The incidence of this dreaded disease doubled between 1998 and 2008 from 400 to 800 cases. It is likely that it has increased substantially since 2008. More troubling, the number of people who present with secondary malignant melanoma, which is generally not curable, also doubled during that period. This was a disease that had a ferocious reputation, when it was secondarily spread, for being highly resistant to chemotherapy and to other drugs and one which in recent years has become moderately sensitive to some of the newer drugs that have emerged, one of which is ipilimumab. It is not a panacea or a miracle drug but for a minority of patients who get it, it is a drug which can produce extraordinary results. Now we have insurance companies saying they will not cover it.

I have had patients on the private side come to me who I have had to send over to the public side following a process of appeal to their insurance companies. I will go on record and say to anybody listening to this debate, and as usual our colleagues from the journalism galleries are not present, that I do not believe anybody should take insurance with GloHealth or with Aviva. If they are thinking of changing from VHI, they should not do so because these companies have now decided that they will not provide cancer drugs to their clients. Laya Healthcare Ireland has not taken an official position to approve the treatment but on a case-by-case basis it has grudgingly approved it for individual cases. Sadly, some of the insurance companies, which are not-for-profit insurance companies, which represent members of the public sector and the allied public sector such as the Garda and the ESB, have also been extremely difficult on this issue.

What I find troubling, and I would like the Minister of State to convey this to the relevant Ministers, is that there is strong circumstantial evidence that anti-competitive practices have been practised by the private insurance companies. I find it odd that a group of them simultaneously decided they will not approve a drug and quote the fact that the other companies will not approve the drug. When I pulled one of them up on this a month or two ago I said that what they are saying they did sounds suspiciously cartel-like to me. I said that when a group of people who are supposed to be competing on the grounds of cost and service decide, apparently collectively, to deny an essential service to people, this is anti-competitive. I would like the Minister for Health and the Minister with responsibility for trade who oversees competition to inquire of the companies if any such collusion has occurred because if it has, I believe it is illegal. In the meantime, I do not know what pressure can be brought to bear on these companies because these drugs - which are expensive, for which approval in the public system was hard fought and having regard to people who have paid taxes and their health insurance premia - are now being paid for out of the public purse and I think that is wrong. Insurance companies that market themselves as providing choices and who then deny the choice to patients are behaving dishonestly.

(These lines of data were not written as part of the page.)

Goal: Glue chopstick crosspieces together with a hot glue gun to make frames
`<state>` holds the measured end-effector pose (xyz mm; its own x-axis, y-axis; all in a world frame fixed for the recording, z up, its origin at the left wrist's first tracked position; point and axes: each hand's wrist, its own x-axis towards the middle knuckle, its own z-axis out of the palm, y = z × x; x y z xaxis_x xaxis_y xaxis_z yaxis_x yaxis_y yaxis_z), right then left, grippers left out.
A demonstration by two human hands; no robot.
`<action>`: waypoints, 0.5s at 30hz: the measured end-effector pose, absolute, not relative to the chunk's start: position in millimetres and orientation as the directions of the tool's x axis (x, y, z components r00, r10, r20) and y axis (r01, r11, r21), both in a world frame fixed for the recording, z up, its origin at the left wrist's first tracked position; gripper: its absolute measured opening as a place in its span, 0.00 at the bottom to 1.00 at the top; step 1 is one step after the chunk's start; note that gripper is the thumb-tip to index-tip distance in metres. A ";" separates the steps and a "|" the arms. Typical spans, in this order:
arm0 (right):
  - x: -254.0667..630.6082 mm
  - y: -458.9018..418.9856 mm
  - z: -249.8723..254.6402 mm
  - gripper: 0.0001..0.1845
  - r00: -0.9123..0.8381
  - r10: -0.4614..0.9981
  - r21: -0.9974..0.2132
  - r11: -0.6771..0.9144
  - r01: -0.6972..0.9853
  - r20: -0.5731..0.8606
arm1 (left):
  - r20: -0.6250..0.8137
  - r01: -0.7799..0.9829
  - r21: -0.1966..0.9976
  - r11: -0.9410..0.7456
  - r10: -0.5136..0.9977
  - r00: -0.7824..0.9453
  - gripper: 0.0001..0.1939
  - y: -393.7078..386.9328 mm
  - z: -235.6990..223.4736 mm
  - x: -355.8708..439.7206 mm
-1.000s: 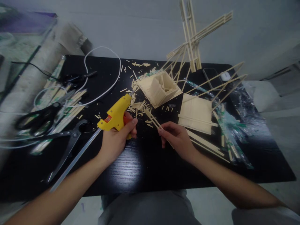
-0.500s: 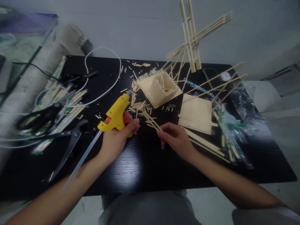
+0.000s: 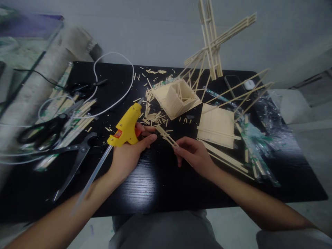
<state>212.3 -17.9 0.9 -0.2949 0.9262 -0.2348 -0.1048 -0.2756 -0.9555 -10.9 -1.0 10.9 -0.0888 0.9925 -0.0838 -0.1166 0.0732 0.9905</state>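
Note:
My left hand [image 3: 129, 154] is wrapped round the grip of a yellow hot glue gun [image 3: 126, 125], whose nozzle points up toward a scatter of short stick offcuts [image 3: 153, 117]. A clear glue stick [image 3: 94, 173] juts from the gun's back toward me. My right hand [image 3: 195, 154] pinches a small piece made of joined wooden sticks [image 3: 166, 135], which slants up and left toward the gun. Both hands hover over the black table [image 3: 160, 183]. Just beyond them lies a small open box of sticks [image 3: 173, 98] and a flat stick panel [image 3: 216, 126].
A tall windmill-like stick frame [image 3: 212, 45] stands at the back. At left lie black scissors [image 3: 44, 129], pliers [image 3: 75, 159], a white cable [image 3: 114, 83] and wrapped stick packs [image 3: 75, 121]. Plastic wrappers [image 3: 256, 145] and a phone [image 3: 233, 86] lie at right.
My left hand has tilted the glue gun slightly and its fingers have stretched forward. My right hand has shifted the stick piece a little to the left and up.

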 end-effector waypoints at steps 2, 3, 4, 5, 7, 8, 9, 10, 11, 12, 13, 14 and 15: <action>212.3 -18.0 1.6 0.19 -0.305 0.923 -0.956 -0.275 -0.100 -0.233 | -0.099 -0.125 0.988 0.085 0.989 -0.109 0.20 -0.7 13.2 -10.0; 212.4 -18.1 1.6 0.19 -0.308 0.922 -0.956 -0.275 -0.099 -0.233 | -0.106 -0.129 0.987 0.090 0.987 -0.118 0.20 -0.5 14.5 -9.4; 212.4 -18.3 1.2 0.19 -0.310 0.922 -0.957 -0.273 -0.099 -0.231 | -0.114 -0.132 0.986 0.097 0.985 -0.126 0.20 -0.3 15.6 -8.9; 212.5 -18.4 0.7 0.19 -0.311 0.923 -0.957 -0.270 -0.102 -0.227 | -0.121 -0.135 0.985 0.103 0.983 -0.135 0.20 0.0 16.4 -8.4; 212.7 -18.6 -0.6 0.18 -0.313 0.925 -0.959 -0.261 -0.107 -0.217 | -0.129 -0.148 0.983 0.107 0.981 -0.147 0.21 0.3 17.3 -7.9; 212.8 -18.7 -1.0 0.18 -0.313 0.925 -0.961 -0.257 -0.105 -0.214 | -0.130 -0.156 0.982 0.106 0.980 -0.152 0.21 0.5 17.2 -7.9; 212.8 -18.7 -1.1 0.17 -0.311 0.926 -0.962 -0.254 -0.101 -0.212 | -0.131 -0.162 0.981 0.105 0.979 -0.156 0.21 0.5 16.9 -8.0; 212.7 -18.7 -0.9 0.17 -0.309 0.927 -0.963 -0.253 -0.093 -0.214 | -0.130 -0.166 0.981 0.104 0.979 -0.158 0.20 0.5 16.4 -8.2; 212.6 -18.8 -0.4 0.18 -0.308 0.926 -0.964 -0.254 -0.082 -0.218 | -0.131 -0.167 0.981 0.104 0.978 -0.161 0.20 0.4 15.8 -8.4; 212.4 -18.9 0.3 0.18 -0.307 0.926 -0.965 -0.254 -0.072 -0.220 | -0.132 -0.164 0.981 0.105 0.978 -0.163 0.20 0.4 15.3 -8.7; 212.1 -19.0 1.0 0.19 -0.308 0.925 -0.965 -0.255 -0.061 -0.224 | -0.133 -0.160 0.981 0.106 0.977 -0.168 0.20 0.2 14.8 -9.0; 211.8 -19.2 1.7 0.19 -0.309 0.924 -0.966 -0.254 -0.053 -0.226 | -0.134 -0.157 0.982 0.107 0.976 -0.171 0.20 0.1 14.4 -9.2; 211.5 -19.5 2.1 0.19 -0.308 0.924 -0.966 -0.253 -0.047 -0.227 | -0.135 -0.157 0.982 0.107 0.975 -0.175 0.21 0.1 14.0 -9.4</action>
<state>211.5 -19.5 2.1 -0.3084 0.9238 -0.2269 -0.0469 -0.2531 -0.9663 -9.4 0.1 14.0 -0.1747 0.9754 -0.1346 -0.1572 0.1073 0.9817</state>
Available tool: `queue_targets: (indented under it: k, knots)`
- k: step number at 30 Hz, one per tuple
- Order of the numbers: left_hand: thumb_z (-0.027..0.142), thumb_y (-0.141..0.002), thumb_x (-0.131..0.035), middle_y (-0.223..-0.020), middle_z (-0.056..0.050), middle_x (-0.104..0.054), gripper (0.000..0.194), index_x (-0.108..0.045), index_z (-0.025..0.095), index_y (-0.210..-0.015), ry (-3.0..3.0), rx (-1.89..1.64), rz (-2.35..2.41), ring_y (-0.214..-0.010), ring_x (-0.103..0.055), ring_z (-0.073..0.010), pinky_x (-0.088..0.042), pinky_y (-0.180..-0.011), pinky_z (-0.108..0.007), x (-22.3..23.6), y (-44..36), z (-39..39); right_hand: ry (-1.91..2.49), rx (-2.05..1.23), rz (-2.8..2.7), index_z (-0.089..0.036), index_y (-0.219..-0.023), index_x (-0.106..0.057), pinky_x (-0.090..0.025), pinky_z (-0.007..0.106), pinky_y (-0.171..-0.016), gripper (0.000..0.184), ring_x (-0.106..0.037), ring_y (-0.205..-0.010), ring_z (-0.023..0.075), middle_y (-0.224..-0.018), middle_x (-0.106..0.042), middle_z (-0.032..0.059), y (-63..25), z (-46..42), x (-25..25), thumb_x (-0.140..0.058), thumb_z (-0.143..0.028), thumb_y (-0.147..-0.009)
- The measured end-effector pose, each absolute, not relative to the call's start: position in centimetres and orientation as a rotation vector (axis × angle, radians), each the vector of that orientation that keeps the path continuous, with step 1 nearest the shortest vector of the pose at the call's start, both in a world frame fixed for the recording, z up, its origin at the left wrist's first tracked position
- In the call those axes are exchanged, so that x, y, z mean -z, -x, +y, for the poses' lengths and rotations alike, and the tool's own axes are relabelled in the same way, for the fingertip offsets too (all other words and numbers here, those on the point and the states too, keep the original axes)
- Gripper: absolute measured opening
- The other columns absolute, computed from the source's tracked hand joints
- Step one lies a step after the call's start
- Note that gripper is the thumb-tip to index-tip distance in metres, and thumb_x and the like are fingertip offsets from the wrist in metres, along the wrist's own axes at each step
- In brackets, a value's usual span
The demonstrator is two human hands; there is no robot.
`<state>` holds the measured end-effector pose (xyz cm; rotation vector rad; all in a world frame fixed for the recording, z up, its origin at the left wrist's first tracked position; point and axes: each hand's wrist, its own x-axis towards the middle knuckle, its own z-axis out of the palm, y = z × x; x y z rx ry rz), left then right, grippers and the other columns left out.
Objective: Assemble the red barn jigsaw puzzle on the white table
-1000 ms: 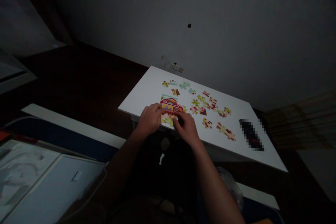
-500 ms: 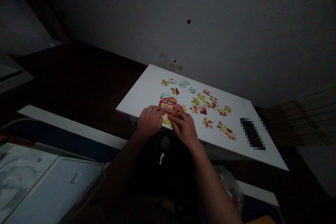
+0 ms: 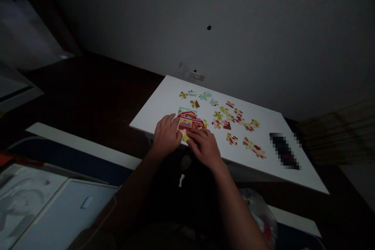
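A partly joined jigsaw puzzle [image 3: 188, 114] with a red barn picture lies at the near edge of the white table [image 3: 155, 107]. Along its left side rests my left hand [image 3: 166, 134], fingers stretched out and thumb by the lower left pieces. My right hand [image 3: 205, 145] lies over the lower right part, its fingers extended flat on the pieces and covering some of them. Neither hand visibly holds a loose piece. A brown and green puzzle piece [image 3: 194, 104] lies just beyond the barn.
Several loose puzzle pieces [image 3: 227, 115] spread to the right, with joined pieces [image 3: 254, 148] nearer the front edge. A dark blurred object [image 3: 284, 150] sits at the table's right end. Behind stands a wall with a socket [image 3: 197, 75]. A clear plastic bag [image 3: 259, 211] is below right.
My right hand's fingers have gone from a bent, pinching pose to lying flatter on the puzzle. My left thumb has drawn back slightly from the middle. The view has shifted a little.
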<state>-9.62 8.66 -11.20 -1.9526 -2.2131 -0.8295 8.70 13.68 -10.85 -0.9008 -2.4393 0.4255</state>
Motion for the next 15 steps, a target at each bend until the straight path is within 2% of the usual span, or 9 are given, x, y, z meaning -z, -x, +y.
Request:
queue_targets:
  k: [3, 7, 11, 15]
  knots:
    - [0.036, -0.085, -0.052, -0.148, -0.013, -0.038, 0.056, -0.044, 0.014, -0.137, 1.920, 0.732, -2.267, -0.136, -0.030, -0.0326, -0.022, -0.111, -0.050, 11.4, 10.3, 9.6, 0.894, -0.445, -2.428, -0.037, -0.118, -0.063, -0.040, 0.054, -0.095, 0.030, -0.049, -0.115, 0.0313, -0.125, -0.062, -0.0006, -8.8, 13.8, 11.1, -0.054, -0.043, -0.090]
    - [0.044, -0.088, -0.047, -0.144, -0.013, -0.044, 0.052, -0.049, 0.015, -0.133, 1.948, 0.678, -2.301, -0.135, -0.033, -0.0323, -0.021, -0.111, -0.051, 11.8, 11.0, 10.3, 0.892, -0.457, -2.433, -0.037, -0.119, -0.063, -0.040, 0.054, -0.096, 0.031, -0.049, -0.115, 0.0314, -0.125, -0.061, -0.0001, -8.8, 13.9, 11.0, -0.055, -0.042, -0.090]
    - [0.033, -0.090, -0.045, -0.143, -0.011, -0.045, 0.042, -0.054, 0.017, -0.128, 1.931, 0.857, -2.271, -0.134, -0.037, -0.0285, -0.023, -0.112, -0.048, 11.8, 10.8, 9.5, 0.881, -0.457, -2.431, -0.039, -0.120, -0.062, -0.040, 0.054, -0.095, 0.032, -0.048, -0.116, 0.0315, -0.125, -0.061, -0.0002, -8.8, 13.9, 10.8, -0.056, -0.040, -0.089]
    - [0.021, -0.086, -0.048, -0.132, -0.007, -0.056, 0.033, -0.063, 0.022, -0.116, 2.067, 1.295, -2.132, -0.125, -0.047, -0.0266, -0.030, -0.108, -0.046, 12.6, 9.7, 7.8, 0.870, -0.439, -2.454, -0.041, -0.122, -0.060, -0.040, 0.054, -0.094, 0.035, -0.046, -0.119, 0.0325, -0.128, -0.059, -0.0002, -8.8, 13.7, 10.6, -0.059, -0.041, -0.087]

I also draw the Minister of State's attention to the fact that Aviva, which has a substantial UK presence, states on its UK website that it will never deny any cancer drug to any patient which is approved. Clearly, it is practising by different rules in the UK and in Ireland and, conceivably, it is practising by different rules in Northern Ireland and in Ireland, although I cannot verify that.

There are a number of troubling issues. Fundamental reform of our health service will make many people with the most vested interests very unhappy. I am referring to the health service administrators, HSE executives, civil servants, a cadre of hospital managerialists who have emerged, and all the PR companies for all of the agencies. It will make them unhappy because if the reform that was promised prior to the election occurs, it will empower patients to make their choices and it will disenfranchise many bureaucrats. I ask the Minister of State not to take this pejoratively, but we have a Band-Aid over the knee approach to reform.